Some recent pictures after an 8 hour detail this week .

Bodywork washed, de-tarred, de-ironised, clayed with clay mitt, machine polished, protected werkstat prime, 2 layers of werkstat jett, final layer of werkstat gloss. Black plastics protected with aerospace 303. Glass sealed with werkstat prime. Wheels cleaned with megs wheel brightener and tyres dressed with AF tyre gel. Exhaust tip quickly polished with britemax metal polish/sealant.

By the way, I'm in the market for an E39 BMW 540i sport touring if anyone knows anyone with one who wants to sell. I need to own a V8 .


----------



## Demetrios72 (Jun 27, 2011)

Very nice :thumb:


----------



## tyson1989 (Feb 21, 2015)

very nice. 
Seriously considering picking up one of these myself


----------



## cptzippy (Apr 4, 2012)

Big thumbs up from a Saab lover. One of my favorite cars I've owned was an '86 9000 turbo.


----------



## mart. (Jul 7, 2008)

Could have painted the Tow bar :lol:


----------



## LSherratt (Dec 27, 2011)

mart. said:


> Could have painted the Tow bar :lol:


Need to get some black hammerite!


----------



## Alex_225 (Feb 7, 2008)

Seriously cool car but then again I drive a 9-3 tdi wagon day to day myself.
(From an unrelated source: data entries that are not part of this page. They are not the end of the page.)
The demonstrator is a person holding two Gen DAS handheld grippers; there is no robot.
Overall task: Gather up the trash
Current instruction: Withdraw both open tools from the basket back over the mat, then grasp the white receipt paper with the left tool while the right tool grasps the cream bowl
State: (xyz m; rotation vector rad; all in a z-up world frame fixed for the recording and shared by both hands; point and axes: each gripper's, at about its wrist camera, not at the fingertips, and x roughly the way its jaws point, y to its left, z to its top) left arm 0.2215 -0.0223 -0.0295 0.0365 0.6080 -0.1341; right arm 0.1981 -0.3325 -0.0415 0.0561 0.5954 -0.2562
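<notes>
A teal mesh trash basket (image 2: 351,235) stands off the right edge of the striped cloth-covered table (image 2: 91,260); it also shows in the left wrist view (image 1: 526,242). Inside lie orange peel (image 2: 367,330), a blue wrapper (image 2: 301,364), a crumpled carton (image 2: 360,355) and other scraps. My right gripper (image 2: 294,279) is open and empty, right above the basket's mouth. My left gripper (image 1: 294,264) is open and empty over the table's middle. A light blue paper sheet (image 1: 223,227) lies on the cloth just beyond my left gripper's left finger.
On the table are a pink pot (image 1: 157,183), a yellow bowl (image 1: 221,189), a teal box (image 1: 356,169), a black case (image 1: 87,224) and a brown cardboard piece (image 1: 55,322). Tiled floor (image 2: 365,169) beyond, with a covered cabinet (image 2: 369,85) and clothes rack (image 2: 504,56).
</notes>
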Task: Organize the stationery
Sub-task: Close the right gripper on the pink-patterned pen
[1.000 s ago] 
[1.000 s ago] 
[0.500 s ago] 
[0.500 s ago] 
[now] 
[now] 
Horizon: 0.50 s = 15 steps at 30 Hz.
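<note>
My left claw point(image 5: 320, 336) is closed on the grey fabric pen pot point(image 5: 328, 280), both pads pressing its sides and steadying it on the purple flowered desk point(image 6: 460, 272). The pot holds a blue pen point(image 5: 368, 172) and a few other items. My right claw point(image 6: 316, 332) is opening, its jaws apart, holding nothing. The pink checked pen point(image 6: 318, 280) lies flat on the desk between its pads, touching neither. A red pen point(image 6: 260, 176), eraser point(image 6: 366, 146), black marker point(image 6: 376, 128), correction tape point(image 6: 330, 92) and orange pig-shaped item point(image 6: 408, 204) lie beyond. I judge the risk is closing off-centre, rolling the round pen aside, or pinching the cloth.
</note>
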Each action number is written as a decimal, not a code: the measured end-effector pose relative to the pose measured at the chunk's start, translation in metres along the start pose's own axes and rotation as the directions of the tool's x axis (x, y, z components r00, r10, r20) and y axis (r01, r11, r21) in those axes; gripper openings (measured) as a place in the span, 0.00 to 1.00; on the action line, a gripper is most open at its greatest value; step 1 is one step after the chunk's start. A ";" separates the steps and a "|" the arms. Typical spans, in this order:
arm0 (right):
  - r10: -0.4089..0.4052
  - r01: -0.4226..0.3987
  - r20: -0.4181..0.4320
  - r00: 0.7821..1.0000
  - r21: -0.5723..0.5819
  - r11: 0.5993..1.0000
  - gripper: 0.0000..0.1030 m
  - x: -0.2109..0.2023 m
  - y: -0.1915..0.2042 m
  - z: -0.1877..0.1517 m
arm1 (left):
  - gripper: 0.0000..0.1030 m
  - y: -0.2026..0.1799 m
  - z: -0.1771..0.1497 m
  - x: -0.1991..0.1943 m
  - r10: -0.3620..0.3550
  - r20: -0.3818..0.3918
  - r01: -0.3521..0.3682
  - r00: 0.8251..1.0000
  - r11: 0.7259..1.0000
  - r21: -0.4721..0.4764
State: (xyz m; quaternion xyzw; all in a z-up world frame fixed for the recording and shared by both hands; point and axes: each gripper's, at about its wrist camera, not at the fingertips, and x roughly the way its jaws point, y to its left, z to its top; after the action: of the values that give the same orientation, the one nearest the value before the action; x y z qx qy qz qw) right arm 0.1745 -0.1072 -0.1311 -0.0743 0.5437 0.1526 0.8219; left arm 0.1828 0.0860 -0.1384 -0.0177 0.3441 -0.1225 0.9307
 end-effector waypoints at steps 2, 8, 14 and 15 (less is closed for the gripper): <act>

It seems Saab is developing somewhat of a following and being recognised for what good cars they built. 

Mine is on 139k at the moment, had to have to steering rack replaced due to a leak but it's been great otherwise. 

Great example OP!


----------



## Cookies (Dec 10, 2008)

That's stunning chum. Health to drive. 

Cooks


----------